■ Exercise description:
Go through the data and copy every line in which "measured" appears.

- Opening Delimiter -

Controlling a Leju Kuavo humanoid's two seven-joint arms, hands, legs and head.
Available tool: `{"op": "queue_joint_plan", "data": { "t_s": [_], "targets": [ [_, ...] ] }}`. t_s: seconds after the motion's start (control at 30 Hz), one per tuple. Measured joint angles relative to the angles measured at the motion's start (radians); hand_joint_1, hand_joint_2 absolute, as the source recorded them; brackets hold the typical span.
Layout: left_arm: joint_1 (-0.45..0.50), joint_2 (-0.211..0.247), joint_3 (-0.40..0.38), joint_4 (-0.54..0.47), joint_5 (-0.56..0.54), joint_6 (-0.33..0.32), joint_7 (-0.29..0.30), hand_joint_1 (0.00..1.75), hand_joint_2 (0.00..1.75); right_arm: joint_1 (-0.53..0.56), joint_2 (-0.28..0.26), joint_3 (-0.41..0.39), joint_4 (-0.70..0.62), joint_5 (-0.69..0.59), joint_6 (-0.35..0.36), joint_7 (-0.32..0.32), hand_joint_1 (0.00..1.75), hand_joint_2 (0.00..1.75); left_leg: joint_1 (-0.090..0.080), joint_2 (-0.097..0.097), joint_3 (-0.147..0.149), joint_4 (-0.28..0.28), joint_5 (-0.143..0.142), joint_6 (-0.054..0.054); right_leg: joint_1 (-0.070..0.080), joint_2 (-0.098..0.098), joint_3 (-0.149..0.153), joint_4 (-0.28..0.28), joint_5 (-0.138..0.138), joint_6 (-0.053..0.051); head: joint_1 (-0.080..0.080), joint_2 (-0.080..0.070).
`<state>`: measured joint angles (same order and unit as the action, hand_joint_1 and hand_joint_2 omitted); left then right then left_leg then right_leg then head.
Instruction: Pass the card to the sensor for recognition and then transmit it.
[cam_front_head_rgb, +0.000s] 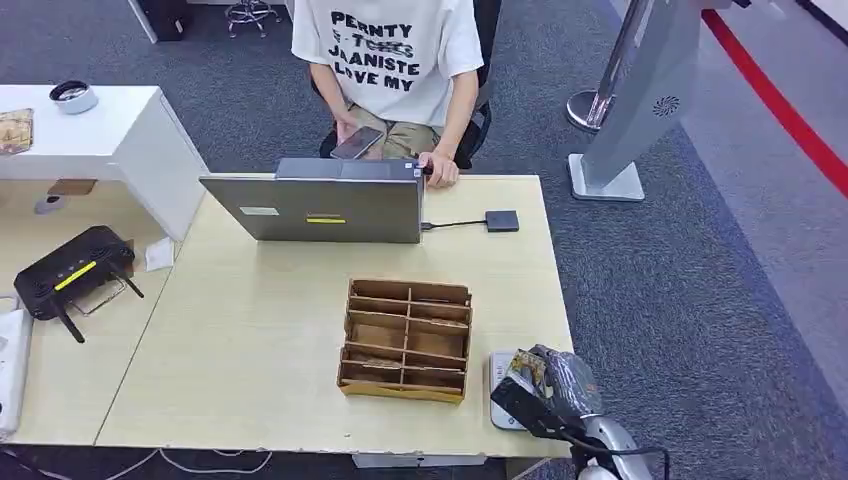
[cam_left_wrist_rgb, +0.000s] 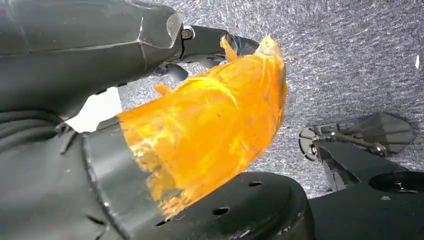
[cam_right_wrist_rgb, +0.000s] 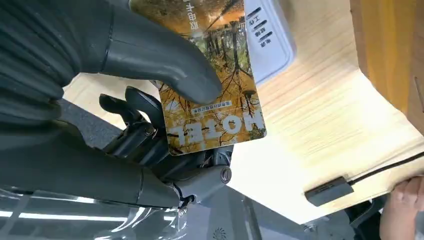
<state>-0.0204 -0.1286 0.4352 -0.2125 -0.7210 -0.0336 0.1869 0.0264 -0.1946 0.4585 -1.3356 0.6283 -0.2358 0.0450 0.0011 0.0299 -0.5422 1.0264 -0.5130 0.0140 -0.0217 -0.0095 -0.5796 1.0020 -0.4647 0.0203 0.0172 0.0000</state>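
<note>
The glossy autumn-forest hotel card (cam_right_wrist_rgb: 215, 85), printed "HOTEL", sat pinched under the right hand's (cam_right_wrist_rgb: 125, 100) thumb, just over the white plastic sensor pad (cam_right_wrist_rgb: 267, 37) beyond its fingers. The shallow pinch could have let it slip. Whether the left hand (cam_left_wrist_rgb: 75, 60) held anything, I cannot tell.

A glossy rectangular hotel card (cam_right_wrist_rgb: 215, 85) printed with autumn trees in orange and brown and the word HOTEL is pinched between the thumb and fingers of the right hand (cam_right_wrist_rgb: 150, 95), held over the flat white rounded-corner sensor box (cam_right_wrist_rgb: 267, 37), which lies on the light wooden table at its near right edge (cam_front_head_rgb: 505, 395)
</note>
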Motion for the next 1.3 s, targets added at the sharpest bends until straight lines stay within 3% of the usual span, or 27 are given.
{"op": "queue_joint_plan", "data": {
  "t_s": [1.3],
  "targets": [
    [0.000, 0.000, 0.015, 0.000, -0.006, 0.000, 0.000, 0.00, 0.00, -0.011, 0.009, 0.007, 0.022, 0.000, -0.001, -0.001, 1.75, 1.75, 0.000, 0.001, 0.006, 0.000, 0.000, 0.000, 0.000, 0.001, 0.005, 0.000, 0.000, 0.000, 0.000, 0.000]
  ]
}}
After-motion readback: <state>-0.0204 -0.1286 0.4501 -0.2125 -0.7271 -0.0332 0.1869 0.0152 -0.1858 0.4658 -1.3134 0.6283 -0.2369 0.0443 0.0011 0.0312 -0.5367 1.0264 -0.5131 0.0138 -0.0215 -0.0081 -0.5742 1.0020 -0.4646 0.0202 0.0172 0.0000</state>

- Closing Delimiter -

■ Your solution:
Available tool: `{"op": "queue_joint_plan", "data": { "t_s": [_], "targets": [ [_, ...] ] }}`. t_s: seconds after the motion's start (control at 30 Hz), one per tuple. Measured joint angles relative to the angles measured at the motion's start (radians); hand_joint_1, hand_joint_2 absolute, as the source recorded them; brackets hold the typical span.
`<state>`: measured joint angles (same order and unit as the action, hand_joint_1 and hand_joint_2 omitted); left then right then left_leg then right_leg then head.

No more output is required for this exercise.